> [HOW TO COMPLETE THIS TASK]:
Show all lines of the listing that hold the word "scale".

> [SUPPLIED MATERIAL]:
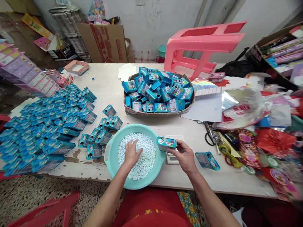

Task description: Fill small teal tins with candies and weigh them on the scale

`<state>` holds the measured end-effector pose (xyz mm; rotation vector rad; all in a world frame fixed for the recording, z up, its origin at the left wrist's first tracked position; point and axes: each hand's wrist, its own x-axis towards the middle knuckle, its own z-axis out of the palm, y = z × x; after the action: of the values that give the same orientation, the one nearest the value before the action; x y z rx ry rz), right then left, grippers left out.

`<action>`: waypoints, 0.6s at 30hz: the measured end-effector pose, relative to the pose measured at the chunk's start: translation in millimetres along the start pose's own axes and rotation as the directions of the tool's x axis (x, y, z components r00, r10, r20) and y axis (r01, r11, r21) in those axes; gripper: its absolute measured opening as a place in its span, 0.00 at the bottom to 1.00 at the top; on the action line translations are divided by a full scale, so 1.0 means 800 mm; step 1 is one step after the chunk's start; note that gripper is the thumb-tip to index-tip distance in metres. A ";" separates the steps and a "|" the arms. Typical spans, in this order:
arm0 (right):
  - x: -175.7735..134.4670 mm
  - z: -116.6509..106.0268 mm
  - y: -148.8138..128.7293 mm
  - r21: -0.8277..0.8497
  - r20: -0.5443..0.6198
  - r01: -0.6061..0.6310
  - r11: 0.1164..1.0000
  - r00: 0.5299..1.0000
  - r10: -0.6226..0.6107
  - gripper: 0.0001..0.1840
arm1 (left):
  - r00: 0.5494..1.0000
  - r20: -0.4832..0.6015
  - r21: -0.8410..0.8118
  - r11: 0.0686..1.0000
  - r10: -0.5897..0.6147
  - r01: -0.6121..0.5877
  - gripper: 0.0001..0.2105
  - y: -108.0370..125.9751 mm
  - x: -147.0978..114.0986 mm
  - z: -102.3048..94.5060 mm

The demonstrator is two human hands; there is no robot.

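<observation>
Key relation: opening of the blue box [167, 145] vs your left hand [132, 154]. The box sits up and to the right of your left fingers, at the right rim of the basin [109, 161]. Its long axis runs roughly side to side, with the left end and its round opening toward the basin. White shows in that opening. Can't tell if the box touches the rim.

Right hand [185, 156]: gripping the box by its right end, thumb on the near side; wrist out to the right, so the opening is clear of your fingers. Left hand: palm down, fingers spread on the white pieces [147, 154], thumb pointing right toward the box. No grasp visible; can't tell if any pieces sit under the palm.

Left hand is nearer the pieces, right has the box. My read: the gap between left fingertips and opening is what matters; 1 short sideways path, over the pieces.
</observation>
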<state>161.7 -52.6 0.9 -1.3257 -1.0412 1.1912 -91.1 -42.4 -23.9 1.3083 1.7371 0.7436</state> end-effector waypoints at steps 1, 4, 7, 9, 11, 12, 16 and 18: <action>0.002 -0.012 0.009 0.030 -0.052 -0.006 1.000 0.999 0.008 0.23 | 0.999 -0.013 0.092 0.995 0.032 -0.030 0.22 -0.012 -0.001 -0.003; 0.011 -0.047 0.042 0.051 -0.208 0.012 0.999 0.978 -0.001 0.25 | 0.997 0.055 0.135 0.990 -0.055 0.047 0.24 -0.039 -0.002 -0.010; 0.021 -0.066 0.081 0.011 -0.264 0.029 1.000 0.964 -0.025 0.25 | 0.980 0.122 0.116 0.982 -0.160 0.146 0.27 -0.051 -0.001 -0.009; 0.024 -0.072 0.101 -0.011 -0.268 0.042 0.999 0.962 -0.043 0.24 | 0.973 0.157 0.087 0.983 -0.171 0.159 0.28 -0.049 -0.001 -0.005; 0.020 -0.075 0.111 -0.049 -0.278 0.056 0.997 0.958 -0.068 0.26 | 0.968 0.183 0.066 0.984 -0.172 0.163 0.27 -0.044 -0.001 -0.001; 0.016 -0.077 0.112 -0.079 -0.288 0.061 0.995 0.954 -0.081 0.29 | 0.967 0.188 0.067 0.985 -0.171 0.161 0.26 -0.041 0.000 0.001; -0.020 -0.094 0.098 -0.173 -0.354 0.030 0.985 0.931 -0.091 0.34 | 0.971 0.194 0.159 0.981 -0.142 0.112 0.25 -0.030 0.007 0.004; -0.043 -0.105 0.093 -0.155 -0.391 -0.037 0.987 0.920 -0.027 0.27 | 0.964 0.224 0.239 0.967 -0.145 0.090 0.23 -0.026 0.012 0.004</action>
<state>238.0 -104.9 -70.7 -1.6135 -0.8511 0.8074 -99.7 -39.0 -45.4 1.3694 1.7203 0.3094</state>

> [TASK ANSWER]:
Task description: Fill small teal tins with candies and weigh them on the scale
`<action>`: waypoints, 0.6s at 30hz: the measured end-effector pose, relative to the pose measured at the chunk's start: translation in millimetres along the start pose's own axes and rotation as the directions of the tool's x axis (x, y, z components r00, r10, r20) and y axis (r01, r11, r21) in those axes; gripper: its absolute measured opening as a place in its span, 0.00 at the bottom to 1.00 at the top; on the action line translations are divided by a full scale, so 1.0 means 800 mm; step 1 is one step after the chunk's start; note that gripper is the thumb-tip to index-tip distance in metres. A ";" separates the steps and a "|" the arms. Typical spans, in this order:

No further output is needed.